Unconventional Western art in Vail
Vail, CO Colorado
It might sound odd, but truly, the best word to describe the Carrie Fell Gallery is “happy,” for when you enter that space, that is exactly how you feel. It’s as though the ambiance and the art come together to make you feel relaxed and joyful.
The gallery opened in December in Solaris in Vail Village.
Fell, who is best known for her images of cowgirls, horses and longhorns, identifies with artists who “are always thinking outside of the box.” Like pop artist Andy Warhol, Fell is always thinking of another way of taking an image and making it something different.
“I suppose you can call me an ‘unconventional Western artist,'” Fell said. “However, I don’t think that’s what my art is. I think my art is mostly gestural movements that show a statement through color and fluidity. What I paint doesn’t matter. It could be a cafe scene. It would be a winter scene. It’s every day. It’s life. Sometimes, it can be political. It’s meeting people and hearing their stories and wondering how that relates to me.”
And the artists whom she represents seem to share Fell’s uncommon way of expressing herself. The work has you “oooing” and “ahhhing” and smiling.
‘An educational gallery’
As you enter the gallery, you’ll be greeted by the whimsical, colorful pieces by metal sculptor Philip Glasshoff, which he has conceived with found objects.
You’ll also see the hand-tooled, hand-painted leather bags of all sizes made by artists Marc Robinson and Kirsten Swenhope.
Mosaic artist Sydney Peterson combines her love and knowledge of glass and oil mediums. She said she feels that merging the two together invigorates a strong spiritual life that pours from within the vessels that she artfully creates.
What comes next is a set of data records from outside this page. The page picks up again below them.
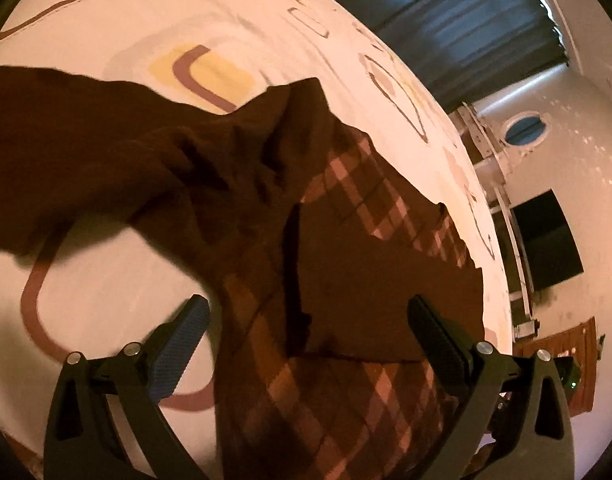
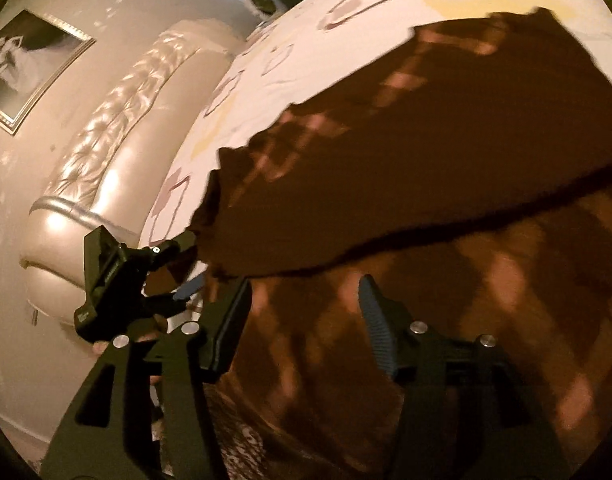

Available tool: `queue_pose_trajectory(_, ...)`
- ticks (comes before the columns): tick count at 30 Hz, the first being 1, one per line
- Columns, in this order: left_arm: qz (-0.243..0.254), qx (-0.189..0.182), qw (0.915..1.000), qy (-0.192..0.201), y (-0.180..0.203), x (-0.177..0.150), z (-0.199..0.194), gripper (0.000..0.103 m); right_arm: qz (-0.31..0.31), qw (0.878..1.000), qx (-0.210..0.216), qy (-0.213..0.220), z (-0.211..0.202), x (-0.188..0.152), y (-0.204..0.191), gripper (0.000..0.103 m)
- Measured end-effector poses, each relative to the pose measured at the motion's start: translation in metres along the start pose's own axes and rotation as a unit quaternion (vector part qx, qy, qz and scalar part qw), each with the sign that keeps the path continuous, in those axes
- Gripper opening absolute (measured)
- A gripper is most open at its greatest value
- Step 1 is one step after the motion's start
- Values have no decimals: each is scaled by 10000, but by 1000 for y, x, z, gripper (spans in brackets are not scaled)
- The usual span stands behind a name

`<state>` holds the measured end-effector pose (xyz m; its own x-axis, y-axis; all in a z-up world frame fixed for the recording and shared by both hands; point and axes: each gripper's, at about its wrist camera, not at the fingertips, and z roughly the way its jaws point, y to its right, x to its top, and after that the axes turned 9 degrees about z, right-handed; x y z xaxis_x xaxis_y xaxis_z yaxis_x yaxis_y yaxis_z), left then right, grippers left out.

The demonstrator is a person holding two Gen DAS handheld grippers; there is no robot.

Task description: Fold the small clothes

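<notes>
- Left wrist view: the dark brown garment with a pale argyle diamond pattern (image 1: pixel 346 208) lies spread on the white bedsheet printed with brown and yellow rounded squares (image 1: pixel 117 12), and runs right down between the fingers of the left gripper (image 1: pixel 306 320).
- Its jaws stand wide apart, the blue-padded finger (image 1: pixel 181 344) over bare sheet and the black one over the cloth; nothing is pinched.
- A plain brown part bunches off to the left, folds rumpled.
- Right wrist view: the right gripper (image 2: pixel 303 300) hangs low over the same garment (image 2: pixel 446 168), jaws spread, cloth filling the gap beneath them.
- A folded edge crosses just ahead of the fingertips.
- The left gripper (image 2: pixel 185 264) shows at the garment's left corner, beside the cream tufted headboard (image 2: pixel 117 128).
</notes>
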<state>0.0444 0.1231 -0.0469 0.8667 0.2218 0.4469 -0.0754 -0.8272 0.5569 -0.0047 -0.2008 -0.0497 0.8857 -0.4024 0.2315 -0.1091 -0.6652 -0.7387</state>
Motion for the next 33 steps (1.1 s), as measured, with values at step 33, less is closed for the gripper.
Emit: queue_pose_trajectory(33, -686, -1510, 9860, -142, -1, 7, -6, 97, 289, 9993, 44, 219, -11, 0, 34, 56)
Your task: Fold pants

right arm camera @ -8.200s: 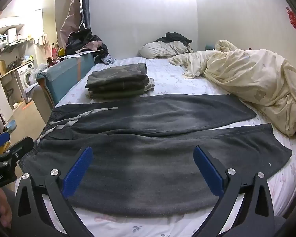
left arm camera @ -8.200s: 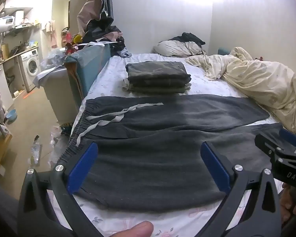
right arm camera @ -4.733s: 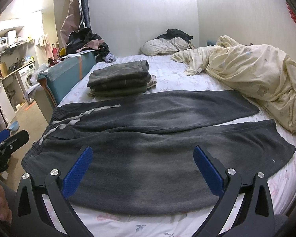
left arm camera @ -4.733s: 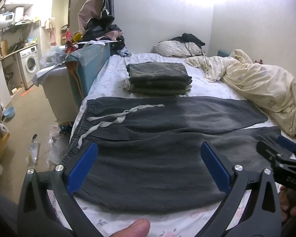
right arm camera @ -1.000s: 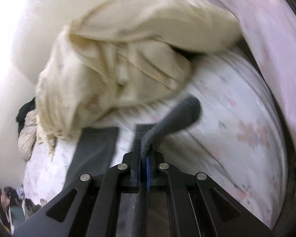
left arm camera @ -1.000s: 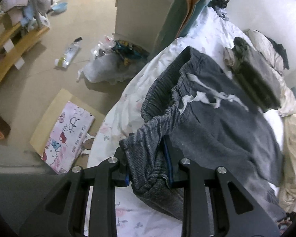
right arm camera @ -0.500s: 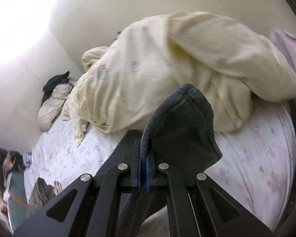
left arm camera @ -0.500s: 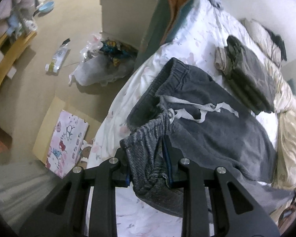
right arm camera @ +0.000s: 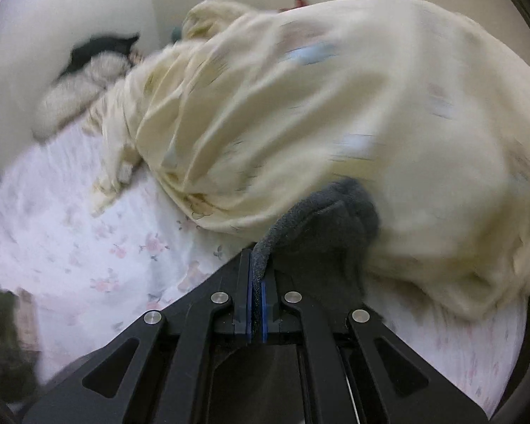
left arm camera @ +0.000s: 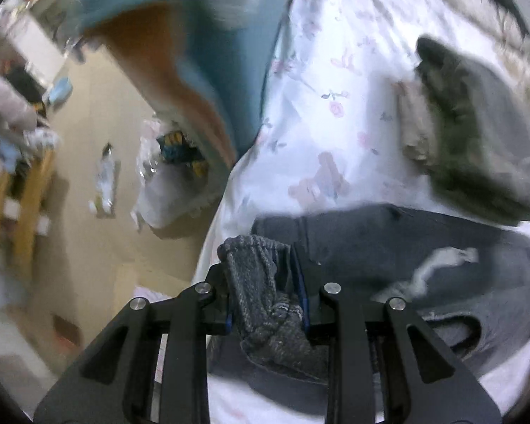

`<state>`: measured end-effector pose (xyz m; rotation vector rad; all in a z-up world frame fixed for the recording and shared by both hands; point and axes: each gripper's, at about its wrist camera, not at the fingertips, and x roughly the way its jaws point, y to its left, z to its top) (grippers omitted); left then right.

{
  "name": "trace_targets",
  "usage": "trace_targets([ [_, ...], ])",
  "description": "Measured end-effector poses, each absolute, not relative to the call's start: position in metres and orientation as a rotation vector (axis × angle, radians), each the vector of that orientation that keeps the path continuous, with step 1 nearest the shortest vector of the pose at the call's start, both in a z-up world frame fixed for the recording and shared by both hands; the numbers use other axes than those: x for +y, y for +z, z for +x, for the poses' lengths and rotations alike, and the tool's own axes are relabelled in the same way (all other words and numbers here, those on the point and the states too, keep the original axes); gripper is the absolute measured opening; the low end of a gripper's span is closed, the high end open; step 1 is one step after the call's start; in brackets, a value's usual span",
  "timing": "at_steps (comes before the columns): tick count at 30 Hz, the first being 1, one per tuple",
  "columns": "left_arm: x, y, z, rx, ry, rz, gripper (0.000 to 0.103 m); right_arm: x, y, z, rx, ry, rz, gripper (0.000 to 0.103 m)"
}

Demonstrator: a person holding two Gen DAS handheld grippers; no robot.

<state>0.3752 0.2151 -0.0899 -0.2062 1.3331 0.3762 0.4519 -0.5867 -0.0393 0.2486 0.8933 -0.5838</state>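
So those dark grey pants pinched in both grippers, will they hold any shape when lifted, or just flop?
Probably flop: the pants bunch in the left gripper and droop over the right gripper. The thick knit looks fairly weighty, and unlikely to slip, since both grippers are clamped on fabric.

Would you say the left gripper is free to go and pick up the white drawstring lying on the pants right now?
Probably not yet. The left gripper is shut on the bunched waistband of the grey pants, so it is occupied. The drawstring itself lies uncovered on the fabric, off to the side.
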Motion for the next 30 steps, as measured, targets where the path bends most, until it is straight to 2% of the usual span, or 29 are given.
trace_targets([
  [5,0.220,-0.130,0.409,1.372,0.419,-0.161,0.024,-0.569,-0.091,0.511,0.998,-0.552,0.124,0.003],
  [8,0.224,-0.139,0.410,1.357,0.424,-0.170,0.036,-0.569,-0.110,0.521,1.046,-0.543,0.117,0.004],
  [9,0.226,-0.139,0.409,1.352,0.424,-0.163,0.048,-0.571,-0.115,0.523,1.064,-0.530,0.134,0.004],
  [10,0.227,-0.137,0.407,1.328,0.425,-0.159,0.068,-0.571,-0.117,0.524,1.074,-0.521,0.134,0.006],
  [12,0.228,-0.125,0.399,1.246,0.405,-0.178,0.083,-0.571,-0.114,0.520,1.076,-0.513,0.126,0.027],
  [13,0.227,-0.118,0.394,1.205,0.398,-0.201,0.083,-0.571,-0.111,0.517,1.074,-0.509,0.130,0.055],
  [14,0.226,-0.108,0.386,1.160,0.383,-0.232,0.083,-0.571,-0.105,0.513,1.062,-0.509,0.128,0.073],
  [19,0.199,-0.061,0.335,0.872,0.362,-0.176,0.086,-0.533,-0.057,0.475,0.873,-0.457,0.026,0.074],
  [21,0.172,-0.068,0.325,0.878,0.262,-0.063,0.086,-0.503,-0.053,0.459,0.868,-0.316,0.026,0.074],
  [24,0.133,-0.109,0.327,1.009,0.146,0.108,0.085,-0.437,-0.073,0.434,0.954,-0.029,0.056,0.070],
  [26,0.124,-0.130,0.332,1.045,0.123,0.152,0.079,-0.387,-0.092,0.416,0.989,0.116,0.038,0.061],
  [27,0.123,-0.140,0.338,1.064,0.133,0.162,0.070,-0.364,-0.102,0.410,1.015,0.178,0.028,0.055],
  [28,0.129,-0.148,0.345,1.075,0.159,0.180,0.065,-0.342,-0.115,0.407,1.044,0.226,0.018,0.040],
  [29,0.133,-0.155,0.352,1.078,0.183,0.194,0.063,-0.326,-0.127,0.407,1.067,0.252,0.002,0.033],
  [30,0.136,-0.163,0.360,1.080,0.203,0.211,0.060,-0.312,-0.141,0.410,1.095,0.253,-0.026,0.033],
])
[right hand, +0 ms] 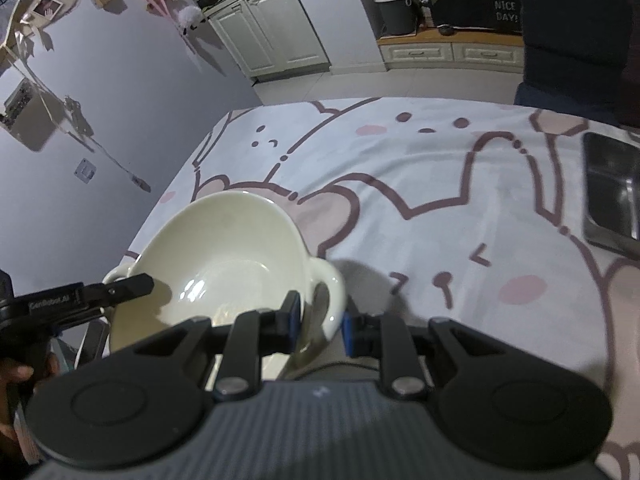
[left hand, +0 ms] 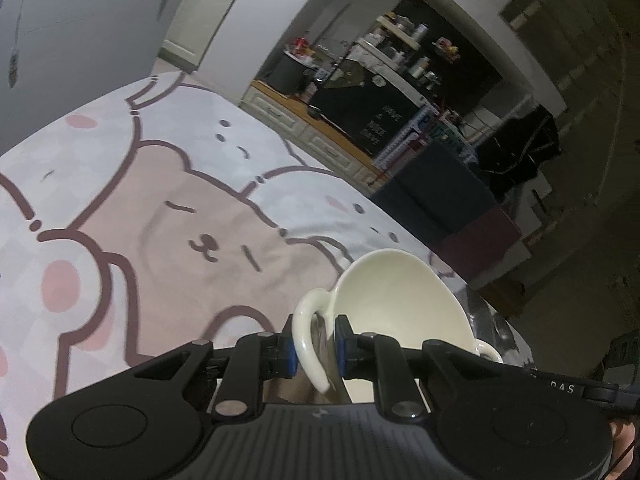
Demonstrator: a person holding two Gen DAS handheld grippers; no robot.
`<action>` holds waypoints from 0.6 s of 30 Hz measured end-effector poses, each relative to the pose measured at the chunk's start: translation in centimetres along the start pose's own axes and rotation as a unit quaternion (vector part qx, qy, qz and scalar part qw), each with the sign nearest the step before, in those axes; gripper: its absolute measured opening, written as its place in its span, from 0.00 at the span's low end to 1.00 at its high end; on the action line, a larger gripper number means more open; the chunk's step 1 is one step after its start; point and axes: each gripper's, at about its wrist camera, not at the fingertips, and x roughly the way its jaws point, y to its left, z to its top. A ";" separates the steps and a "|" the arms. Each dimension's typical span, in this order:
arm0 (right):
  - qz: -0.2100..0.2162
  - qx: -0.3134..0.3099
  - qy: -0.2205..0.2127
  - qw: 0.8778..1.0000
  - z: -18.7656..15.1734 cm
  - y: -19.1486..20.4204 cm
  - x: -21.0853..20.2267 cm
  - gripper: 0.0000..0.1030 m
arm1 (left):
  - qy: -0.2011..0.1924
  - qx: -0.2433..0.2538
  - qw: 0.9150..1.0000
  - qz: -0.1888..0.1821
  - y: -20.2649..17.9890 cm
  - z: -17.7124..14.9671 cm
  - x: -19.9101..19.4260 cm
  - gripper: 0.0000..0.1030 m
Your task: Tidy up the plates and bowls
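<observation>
A cream bowl with two loop handles (left hand: 400,300) is held between both grippers above the bear-print tablecloth (left hand: 160,208). My left gripper (left hand: 316,350) is shut on one handle (left hand: 306,336); the bowl tilts away to the right. In the right wrist view the same bowl (right hand: 224,264) sits at lower left, and my right gripper (right hand: 320,322) is shut on its near handle (right hand: 330,292). The left gripper's black finger (right hand: 120,286) reaches in at the bowl's far rim.
A steel rectangular tray (right hand: 610,192) lies on the tablecloth (right hand: 440,200) at the right edge. A grey wall stands to the left of the table. Cabinets, a dark sign and shelves stand beyond the table's far edge.
</observation>
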 end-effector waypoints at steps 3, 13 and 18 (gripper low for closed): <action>-0.004 0.009 -0.005 1.000 -0.9 -0.7 -1.6 0.24 | 0.007 0.012 1.000 -0.011 -1.3 -0.5 0.0 0.18; -0.024 0.040 -0.025 0.999 -3.9 -3.4 -6.7 0.24 | 0.035 0.058 0.997 -0.044 -5.2 -2.4 0.8 0.19; -0.034 0.051 -0.035 0.998 -5.5 -4.3 -9.0 0.24 | 0.049 0.078 0.994 -0.062 -6.5 -3.3 1.3 0.19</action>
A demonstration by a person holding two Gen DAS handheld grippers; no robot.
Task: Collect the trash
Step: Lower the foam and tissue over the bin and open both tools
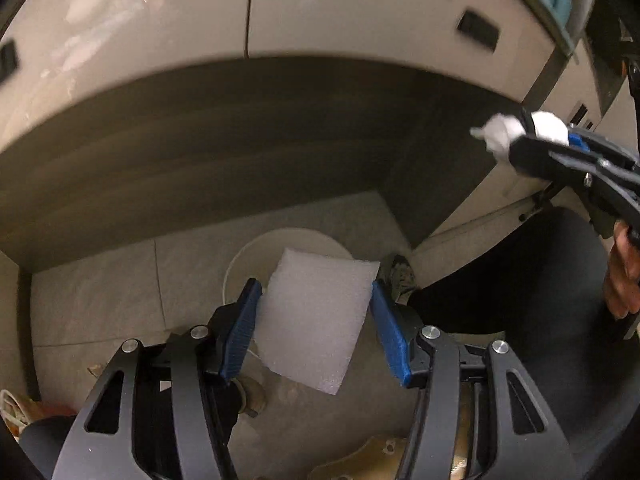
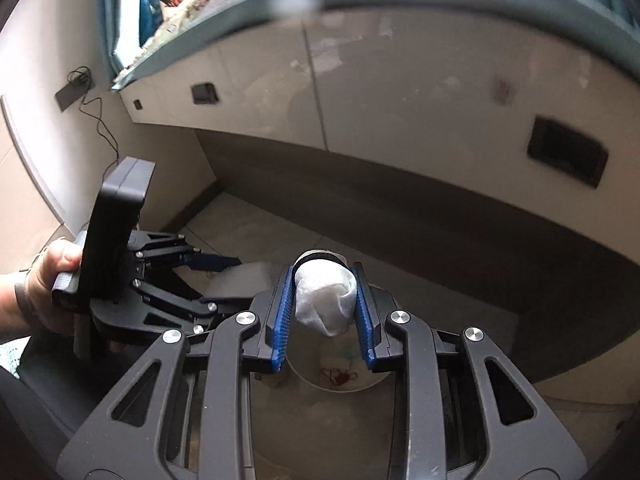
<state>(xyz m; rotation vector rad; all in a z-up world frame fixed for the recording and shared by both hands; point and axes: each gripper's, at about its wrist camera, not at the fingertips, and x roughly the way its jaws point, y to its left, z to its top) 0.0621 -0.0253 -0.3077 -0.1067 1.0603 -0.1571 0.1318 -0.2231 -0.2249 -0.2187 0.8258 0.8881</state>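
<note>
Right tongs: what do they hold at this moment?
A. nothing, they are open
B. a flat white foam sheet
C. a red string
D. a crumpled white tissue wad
D: the right tongs are closed on a crumpled white tissue wad above the white bin; the flat foam sheet sits between the left tongs.

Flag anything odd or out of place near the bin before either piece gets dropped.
Nothing is spilled or damaged. The left tool holds the white foam sheet over the white bin; the right tool grips a crumpled tissue above it. A red scrap already lies inside.
</note>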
Fell also represents master wood turner Ted Knight, who creates glass-finished wooden vessels. Don’t miss Knight’s piece “You, Me and the Fence,” which looks as though the tree literally “ate” the fence. You’ll also find Carol Braden, who, with reclaimed mixed media, has fashioned guitars with names such as “Redrocker,” “Midnight Cowboy” and “Vintage Blue Boy.”
“The gallery is what you might call an educational gallery,” Fell said. “I want to give avant-garde artists a voice. I have form and function pieces. … I want to always be engaging in ‘the lively.’ I will have some artists give talks. I want to have ‘duels’ with other artists and have them challenge me outside my norm.”
Owning a gallery is new territory for Fell. Her gallery in Vail is her first.
“I always want to challenge myself,” Fell said. “I love what I do. But sometimes there are times in your life when you ‘know.’ And this is one of those times.”